If you’re going to go on a cruise and you’ve not been before, and you tend to think like the Stealth Wealth Family, here are a few suggestions we have:
- Start off slowly. Take a few extra days to acclimatize to the port town. The other family members that met us in Anchorage had major flight delays. Luckily, their epic occurred the day before the cruise ship left, but they could’ve been in big trouble if they were any later. We want nothing of that type of hurrying during our travels, and renting an AirBnB for a few days allowed us to chill out for a bit before the cruise.

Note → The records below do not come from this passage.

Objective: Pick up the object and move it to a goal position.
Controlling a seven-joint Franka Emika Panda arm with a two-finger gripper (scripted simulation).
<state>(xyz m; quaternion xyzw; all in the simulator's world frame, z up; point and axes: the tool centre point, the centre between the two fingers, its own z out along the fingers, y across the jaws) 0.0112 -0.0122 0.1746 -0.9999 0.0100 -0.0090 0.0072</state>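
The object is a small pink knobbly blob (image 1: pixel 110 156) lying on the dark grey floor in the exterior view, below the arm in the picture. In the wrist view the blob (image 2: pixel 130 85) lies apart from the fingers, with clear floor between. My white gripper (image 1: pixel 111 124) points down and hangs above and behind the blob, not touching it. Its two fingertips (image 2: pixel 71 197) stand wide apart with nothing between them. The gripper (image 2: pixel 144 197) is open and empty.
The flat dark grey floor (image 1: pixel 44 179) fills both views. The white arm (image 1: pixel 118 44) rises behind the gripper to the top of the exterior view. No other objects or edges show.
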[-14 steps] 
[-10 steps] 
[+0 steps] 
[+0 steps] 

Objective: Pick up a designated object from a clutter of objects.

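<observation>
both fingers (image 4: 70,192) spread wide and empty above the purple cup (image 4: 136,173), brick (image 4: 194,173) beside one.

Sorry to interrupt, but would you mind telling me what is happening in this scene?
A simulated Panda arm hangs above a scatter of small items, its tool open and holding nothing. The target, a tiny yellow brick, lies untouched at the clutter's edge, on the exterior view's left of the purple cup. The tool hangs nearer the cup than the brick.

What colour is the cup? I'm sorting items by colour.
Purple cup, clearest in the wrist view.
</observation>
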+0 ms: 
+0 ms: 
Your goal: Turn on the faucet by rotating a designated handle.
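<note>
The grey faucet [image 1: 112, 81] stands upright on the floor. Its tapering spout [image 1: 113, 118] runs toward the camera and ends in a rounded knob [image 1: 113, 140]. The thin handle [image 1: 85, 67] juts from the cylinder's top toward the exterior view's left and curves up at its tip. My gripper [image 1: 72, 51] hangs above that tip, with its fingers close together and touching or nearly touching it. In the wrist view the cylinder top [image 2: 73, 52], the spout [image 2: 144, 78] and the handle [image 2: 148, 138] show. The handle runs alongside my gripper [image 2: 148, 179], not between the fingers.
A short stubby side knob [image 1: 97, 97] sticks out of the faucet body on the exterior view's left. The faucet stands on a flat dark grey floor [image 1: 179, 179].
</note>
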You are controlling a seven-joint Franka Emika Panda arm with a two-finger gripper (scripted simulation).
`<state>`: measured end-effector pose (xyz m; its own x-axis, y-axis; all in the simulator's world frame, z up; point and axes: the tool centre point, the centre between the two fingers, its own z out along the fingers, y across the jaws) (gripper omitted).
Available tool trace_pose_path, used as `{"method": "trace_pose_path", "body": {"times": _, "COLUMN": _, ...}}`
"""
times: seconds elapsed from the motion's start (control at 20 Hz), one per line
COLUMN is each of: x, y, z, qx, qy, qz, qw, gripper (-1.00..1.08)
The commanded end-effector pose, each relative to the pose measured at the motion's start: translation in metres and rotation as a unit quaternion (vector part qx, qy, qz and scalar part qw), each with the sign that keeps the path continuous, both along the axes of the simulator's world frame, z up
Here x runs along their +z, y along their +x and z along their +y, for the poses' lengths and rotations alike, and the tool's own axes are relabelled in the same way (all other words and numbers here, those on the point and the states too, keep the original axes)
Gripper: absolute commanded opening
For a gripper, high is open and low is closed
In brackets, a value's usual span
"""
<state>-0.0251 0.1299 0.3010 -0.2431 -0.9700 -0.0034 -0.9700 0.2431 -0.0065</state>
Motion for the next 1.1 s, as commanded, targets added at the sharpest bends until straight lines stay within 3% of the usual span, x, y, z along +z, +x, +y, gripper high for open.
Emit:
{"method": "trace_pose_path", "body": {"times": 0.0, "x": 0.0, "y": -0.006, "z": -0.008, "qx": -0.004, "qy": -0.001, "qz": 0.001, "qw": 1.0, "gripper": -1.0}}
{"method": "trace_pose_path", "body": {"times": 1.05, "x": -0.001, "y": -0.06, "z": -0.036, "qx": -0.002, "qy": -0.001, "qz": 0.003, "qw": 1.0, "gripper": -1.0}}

- On the flip side, make your trip home as seamless as possible, because you’ll be done with travel and people at that point. Flights don’t always line up to whisk you right home after you disembark from the cruise, so if you need to, find a comfortable hotel where you can relax. Don’t be like us and skimp on that last hotel night; we wish we had spent a little extra money on a nicer room. One thing we got right: a Whole Foods Amazon Now order we put together with dinner and snacks for the next day was delivered to our hotel right when we arrived.
- Make sure you know EVERYTHING about what’s included and not included in your cruise. If salesmanship bothers you like it does us, consider looking for a more all-inclusive cruise line. Inevitably, the trip will be more expensive than it looks on paper when booking. Also, if you have kids, pay attention to age restrictions, hours, and possible extra charges for any kids club activities.
- If you miss quiet time and can’t seem to get away from crowds, there are a few things you can try. Consider bringing a couple little food storage containers. We would use them to store some small food items in our stateroom refrigerator, which saved a few trips fighting the buffet lines or waiting forever in the dining room. You could also try eating at “off” times, like we did. Breakfast was consistently busy, but we decided to eat a larger lunch really late to avoid the rush and then just take a few snacks to our room for dinner. It saved some hassle and made bedtime for Aspen a bit less hectic. In addition, it goes without saying that you don’t have to book shore excursions via your cruise line and get on/off the boat with everyone else. If you do some self-guided exploration and maybe book a tour at the port yourself, you’ll likely save some money and exasperation.
We’ve decided that we’re not sure we’ll ever go on a cruise like that again, but overall our Alaska experience was a good experience.
Have you gone on a cruise? What did you think of it?